Go through the data below and return each line where the string "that" occurs.
___
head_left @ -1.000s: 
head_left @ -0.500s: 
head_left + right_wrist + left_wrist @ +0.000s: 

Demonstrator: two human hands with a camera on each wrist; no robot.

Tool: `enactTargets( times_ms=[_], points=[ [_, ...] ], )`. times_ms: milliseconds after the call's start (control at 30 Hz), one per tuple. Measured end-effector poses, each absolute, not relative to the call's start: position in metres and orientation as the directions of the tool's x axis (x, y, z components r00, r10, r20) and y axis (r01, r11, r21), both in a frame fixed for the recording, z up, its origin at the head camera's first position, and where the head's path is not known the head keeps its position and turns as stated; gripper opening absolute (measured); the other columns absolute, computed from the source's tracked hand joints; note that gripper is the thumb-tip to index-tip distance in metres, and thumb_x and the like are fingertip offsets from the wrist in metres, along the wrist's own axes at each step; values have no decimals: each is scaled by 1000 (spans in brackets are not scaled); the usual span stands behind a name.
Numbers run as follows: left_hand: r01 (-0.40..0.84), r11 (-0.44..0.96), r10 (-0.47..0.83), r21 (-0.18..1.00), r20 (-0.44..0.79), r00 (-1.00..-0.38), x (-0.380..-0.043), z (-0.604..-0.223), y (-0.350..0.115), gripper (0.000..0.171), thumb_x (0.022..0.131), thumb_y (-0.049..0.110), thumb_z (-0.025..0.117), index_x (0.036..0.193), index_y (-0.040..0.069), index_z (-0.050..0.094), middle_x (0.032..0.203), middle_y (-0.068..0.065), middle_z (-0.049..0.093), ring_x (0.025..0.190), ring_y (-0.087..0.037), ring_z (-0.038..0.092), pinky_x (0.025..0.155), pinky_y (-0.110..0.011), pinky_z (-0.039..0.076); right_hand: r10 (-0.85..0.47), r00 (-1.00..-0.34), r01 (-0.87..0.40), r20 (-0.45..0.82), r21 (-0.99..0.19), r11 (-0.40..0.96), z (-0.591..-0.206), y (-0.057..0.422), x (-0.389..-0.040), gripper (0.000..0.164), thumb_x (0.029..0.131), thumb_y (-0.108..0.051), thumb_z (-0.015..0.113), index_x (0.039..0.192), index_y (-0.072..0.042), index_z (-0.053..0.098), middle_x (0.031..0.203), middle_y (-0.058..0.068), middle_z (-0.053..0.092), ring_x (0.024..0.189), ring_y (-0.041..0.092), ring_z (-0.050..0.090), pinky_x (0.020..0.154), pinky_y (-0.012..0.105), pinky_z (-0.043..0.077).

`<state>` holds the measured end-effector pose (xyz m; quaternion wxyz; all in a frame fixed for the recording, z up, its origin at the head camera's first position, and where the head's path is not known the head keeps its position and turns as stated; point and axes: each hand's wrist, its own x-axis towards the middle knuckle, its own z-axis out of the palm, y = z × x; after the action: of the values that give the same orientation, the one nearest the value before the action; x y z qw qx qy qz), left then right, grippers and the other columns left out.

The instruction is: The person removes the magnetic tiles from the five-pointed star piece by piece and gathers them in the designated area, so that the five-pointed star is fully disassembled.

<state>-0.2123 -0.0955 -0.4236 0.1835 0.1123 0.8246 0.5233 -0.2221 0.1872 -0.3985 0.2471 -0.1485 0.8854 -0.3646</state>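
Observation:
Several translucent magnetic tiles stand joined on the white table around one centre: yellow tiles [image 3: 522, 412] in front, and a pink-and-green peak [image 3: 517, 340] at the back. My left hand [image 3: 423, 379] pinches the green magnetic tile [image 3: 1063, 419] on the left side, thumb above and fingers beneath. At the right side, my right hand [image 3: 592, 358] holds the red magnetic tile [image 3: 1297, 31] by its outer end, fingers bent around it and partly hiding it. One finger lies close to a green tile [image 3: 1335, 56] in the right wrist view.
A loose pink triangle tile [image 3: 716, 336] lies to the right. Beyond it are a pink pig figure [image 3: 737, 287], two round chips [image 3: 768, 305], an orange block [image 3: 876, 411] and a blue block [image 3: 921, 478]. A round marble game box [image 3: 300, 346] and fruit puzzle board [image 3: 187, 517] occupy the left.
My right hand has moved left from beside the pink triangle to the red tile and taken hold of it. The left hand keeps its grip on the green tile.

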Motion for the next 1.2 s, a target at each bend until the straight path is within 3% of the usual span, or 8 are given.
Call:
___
**Finished task**
Tool: `enactTargets( times_ms=[_], points=[ [_, ...] ], )`. times_ms: milliseconds after the call's start (control at 30 Hz), one per tuple. Measured end-effector poses, each absolute, not relative to the call's start: position in metres and orientation as the directions of the tool's x axis (x, y, z components r00, r10, r20) and y axis (r01, r11, r21), both in a frame fixed for the recording, z up, its origin at the head camera's first position, and where the head's path is not known the head keeps its position and turns as stated; gripper opening absolute (measured); the other columns absolute, computed from the source's tracked hand joints; note that gripper is the thumb-tip to index-tip distance in metres, and thumb_x and the like are fingertip offsets from the wrist in metres, along the wrist's own axes at each step; values have no decimals: each is scaled by 1000 (spans in brackets are not scaled); the usual span stands behind a name.
`<state>` holds the measured end-effector pose (xyz m; quaternion wxyz; all in a frame fixed for the recording, z up, its origin at the head camera's first position, and where the head's path is not known the head keeps its position and turns as stated; point and axes: each hand's wrist, its own x-axis towards the middle knuckle, its own z-axis out of the palm, y = z × x; after the action: of the values that give the same orientation, the one nearest the value before the action; x y z qw qx qy qz), left then right, grippers and the other columns left out.
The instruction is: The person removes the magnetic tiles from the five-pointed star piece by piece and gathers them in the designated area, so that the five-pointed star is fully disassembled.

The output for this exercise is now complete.